Overnight Energy: Advisory panel pushes park service to privatize campgrounds | Dems urge Perry to keep lightbulb efficiency rules | Marshall Islands declares national climate crisis
Overnight Energy: Democrats grill BLM chief over plans to move headquarters | EPA moves to end its use of animal testing | Top NOAA official defends Trump over Alabama forecast
BLM CHIEF GETS GRILLING: Democrats tore into chief of the Bureau of Land Management (BLM) at a hearing Tuesday, questioning the merits of a Department of Interior plan to decentralize the public land agency and send its top officials across the west.
BLM acting director William Pendley testified before the House Natural Resources Committee, where he faced tough questions about the details of the move, how it will save taxpayers money, and whether the agency can be effective as its headquarters staff are broken apart and placed in different offices in different states.
"The Department of the Interior has done nothing to alleviate concerns that this move has been hastily planned, poorly researched, and questionably motivated," said Chairman Raul Grijalva (D-Ariz.). "There is no doubt this plan fits this administration's pattern of trying to sell out our environment and natural resources."
For Pendley, a controversial figure given his past support for selling off federal lands, it was his first appearance before lawmakers since being quietly appointed to lead the bureau through an order from the Interior secretary.

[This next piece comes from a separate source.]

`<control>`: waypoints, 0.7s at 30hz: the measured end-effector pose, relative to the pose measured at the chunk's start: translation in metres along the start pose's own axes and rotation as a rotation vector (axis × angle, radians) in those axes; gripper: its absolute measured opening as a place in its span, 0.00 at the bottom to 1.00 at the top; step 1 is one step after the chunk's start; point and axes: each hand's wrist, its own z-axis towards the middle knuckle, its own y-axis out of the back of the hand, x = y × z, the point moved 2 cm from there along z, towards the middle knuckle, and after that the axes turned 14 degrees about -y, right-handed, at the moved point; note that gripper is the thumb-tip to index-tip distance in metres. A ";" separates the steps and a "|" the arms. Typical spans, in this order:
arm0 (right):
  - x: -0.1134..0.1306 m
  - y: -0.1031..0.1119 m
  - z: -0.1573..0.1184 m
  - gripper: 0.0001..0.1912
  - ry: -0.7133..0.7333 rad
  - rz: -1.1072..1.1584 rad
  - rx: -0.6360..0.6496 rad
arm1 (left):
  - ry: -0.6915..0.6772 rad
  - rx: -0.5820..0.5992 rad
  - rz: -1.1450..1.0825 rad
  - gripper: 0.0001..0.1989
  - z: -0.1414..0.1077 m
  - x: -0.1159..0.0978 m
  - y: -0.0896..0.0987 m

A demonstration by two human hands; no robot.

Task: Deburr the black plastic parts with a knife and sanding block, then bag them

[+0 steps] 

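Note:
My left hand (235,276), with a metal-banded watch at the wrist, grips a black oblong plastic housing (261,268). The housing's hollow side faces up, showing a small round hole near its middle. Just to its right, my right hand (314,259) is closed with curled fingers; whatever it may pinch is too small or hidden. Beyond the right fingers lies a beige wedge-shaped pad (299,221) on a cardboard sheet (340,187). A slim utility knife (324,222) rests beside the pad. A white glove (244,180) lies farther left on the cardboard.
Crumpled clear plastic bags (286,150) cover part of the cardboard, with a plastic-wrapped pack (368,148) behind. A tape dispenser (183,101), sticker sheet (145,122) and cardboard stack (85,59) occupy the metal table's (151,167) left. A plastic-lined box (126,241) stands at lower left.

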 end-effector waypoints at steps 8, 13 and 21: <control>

"Nothing beats being on the ground," Pendley told lawmakers at the hearing, defending the relocation plan. "Nothing beats seeing something up close and personal."
The plan: Interior announced in July that it would be moving nearly all of the BLM staff based in Washington, D.C., to new locations across the west, relocating roughly 300 employees and leaving just 61 in the nation's capital.
Those relocated employees would then primarily take their orders from a new BLM headquarters to be located in Grand Junction, Colo.
Critics see it as a way to dismantle an agency that can at times stand in the way of energy developers and other business interests. They worry the plan will remove career employees from the corridors of power, leaving political appointees at the helm in D.C.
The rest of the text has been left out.